N.C. Gen. Stat. § 15A-1340.36 (emphasis added).
    The court ordered defendant to pay $78,081 to Ms. Liggins over the five-year period of defendant's probationary sentence. Divided into equal payments over the sixty-month period of her probation, defendant's monthly restitution payments would be $1,305.35 per month. Defendant testified that she earned $325.33 a week after taxes, for a net total of $1,409.76 per month. Thus her earnings at her present job exceed the amount of the restitution payments. Defendant also testified that she had monthly bills of $2,614.21, which included her house and truck payments, child care, utilities, gas and insurance. However, defendant presented no evidence abouther husband's income as a mechanic and owner of a car repair shop or about his contribution to their monthly expenses.
    The cases cited by defendant are inapposite. In State v. Smith, we held that the court erred in requiring $500,000 in restitution from a defendant where the transcript of the sentencing hearing showed “that the trial court did not consider any evidence of defendant's financial condition.” 90 N.C. App. 161, 168, 368 S.E.2d 33, 38 (1988), affirmed, 323 N.C. 703, 374 S.E.2d 866, cert. denied, 490 U.S. 1100 (1989). In that case, the judge did not even know whether the defendant was employed. Id. Similarly, in State v. Hayes, we found error in an order of restitution of $208,899 over five years, requiring payments of more than $3000 per month. 113 N.C. App. 172, 174, 437 S.E.2d 717, 719 (1993). In that case, “the defendant presented evidence which showed that he (1) earns approximately $ 800.00 a month bagging groceries and stocking food at Harris Teeter, (2) pays approximately $ 350.00 per month in child support, (3) lives with his mother and shares a car with her, (4) is deaf in one ear and hard of hearing in the other, (5) has recently completed bankruptcy proceedings, and (6) has substantial medical problems, including a recent brain tumor.” Id. at 174-75, 437 S.E.2d at 719. Based on that evidence, we held that “common sense dictates that this defendant will be unable to pay this amount.” Id. at 175, 437 S.E.2d at 719.

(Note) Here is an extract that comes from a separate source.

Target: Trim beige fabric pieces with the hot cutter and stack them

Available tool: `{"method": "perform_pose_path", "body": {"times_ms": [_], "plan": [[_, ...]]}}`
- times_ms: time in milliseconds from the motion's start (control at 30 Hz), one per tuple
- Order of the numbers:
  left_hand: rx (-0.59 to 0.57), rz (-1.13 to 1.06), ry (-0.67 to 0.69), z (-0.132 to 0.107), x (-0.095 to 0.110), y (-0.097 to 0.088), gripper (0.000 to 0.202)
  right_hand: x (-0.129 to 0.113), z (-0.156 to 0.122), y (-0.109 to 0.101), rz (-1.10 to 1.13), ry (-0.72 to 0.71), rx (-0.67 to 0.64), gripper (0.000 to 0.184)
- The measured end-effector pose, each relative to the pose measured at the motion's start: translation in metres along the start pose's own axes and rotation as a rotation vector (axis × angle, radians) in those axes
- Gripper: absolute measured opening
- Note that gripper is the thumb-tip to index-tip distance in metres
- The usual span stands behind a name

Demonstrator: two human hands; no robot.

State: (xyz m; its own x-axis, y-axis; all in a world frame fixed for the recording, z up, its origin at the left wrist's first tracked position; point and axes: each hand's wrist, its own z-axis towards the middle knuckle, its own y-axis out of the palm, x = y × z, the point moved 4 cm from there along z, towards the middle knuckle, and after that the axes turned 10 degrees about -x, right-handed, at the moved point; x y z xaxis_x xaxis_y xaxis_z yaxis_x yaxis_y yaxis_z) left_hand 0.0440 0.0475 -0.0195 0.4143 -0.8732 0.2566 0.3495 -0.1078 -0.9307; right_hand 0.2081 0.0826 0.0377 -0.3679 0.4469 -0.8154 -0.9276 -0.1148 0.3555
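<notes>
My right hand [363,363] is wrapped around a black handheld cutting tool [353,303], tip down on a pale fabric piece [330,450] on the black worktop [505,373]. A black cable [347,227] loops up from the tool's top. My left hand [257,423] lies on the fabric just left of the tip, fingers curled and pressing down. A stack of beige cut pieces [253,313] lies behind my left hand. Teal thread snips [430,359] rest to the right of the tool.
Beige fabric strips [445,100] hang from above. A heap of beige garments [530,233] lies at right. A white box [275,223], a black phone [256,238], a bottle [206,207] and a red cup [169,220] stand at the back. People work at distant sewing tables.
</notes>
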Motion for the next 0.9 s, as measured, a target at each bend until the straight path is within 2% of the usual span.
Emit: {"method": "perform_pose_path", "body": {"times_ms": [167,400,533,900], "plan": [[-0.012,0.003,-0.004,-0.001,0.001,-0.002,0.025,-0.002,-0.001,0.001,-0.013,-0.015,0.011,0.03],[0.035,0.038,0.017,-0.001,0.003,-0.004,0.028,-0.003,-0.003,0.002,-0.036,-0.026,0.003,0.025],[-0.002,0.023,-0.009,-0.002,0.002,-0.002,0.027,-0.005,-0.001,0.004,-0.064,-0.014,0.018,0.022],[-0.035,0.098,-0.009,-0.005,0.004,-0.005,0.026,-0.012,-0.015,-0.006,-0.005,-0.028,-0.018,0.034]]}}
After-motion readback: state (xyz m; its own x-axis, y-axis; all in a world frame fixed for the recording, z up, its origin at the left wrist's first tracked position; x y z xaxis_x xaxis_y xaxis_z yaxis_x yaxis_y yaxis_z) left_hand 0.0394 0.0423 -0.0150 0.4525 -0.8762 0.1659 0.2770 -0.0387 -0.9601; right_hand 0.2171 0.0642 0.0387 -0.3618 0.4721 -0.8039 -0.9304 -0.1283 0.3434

    Here, in contrast, defendant earns enough each month to make the required restitution payments. Certainly she has other expenses, but although the record reflects that her husband had earnings, defendant did not present evidence about his income andcontribution to the family finances. Because she failed to present evidence showing that she would not be able to make the required restitution payments, we find no error.
    [4] Defendant next argues that the court erred in setting the amount of restitution and failed to make findings of fact in support the amount the restitution. We disagree.
    This Court has held that “a recommendation of restitution must be supported by the evidence before the trial court. . . . [but] a trial court need not make specific findings in support of its recommendation. . . .” State v. Hunt, 80 N.C. App. 190, 195, 341 S.E.2d 350, 354 (1986). “When . . . there is some evidence as to the appropriate amount of restitution, the recommendation will not be overruled on appeal.” Id. Here, the court heard testimony from Agent Cardwell that the total amount of cash embezzled was $108,081.46 and that the victim had received $30,000 in insurance money. The court set the amount of restitution at $78,081, the total amount embezzled less the insurance proceeds. Because there is support in the evidence for the amount of restitution ordered, we find no error.
    Affirmed; sanctions ordered.
    Chief Judge MARTIN and Judge TIMMONS-GOODSON concur.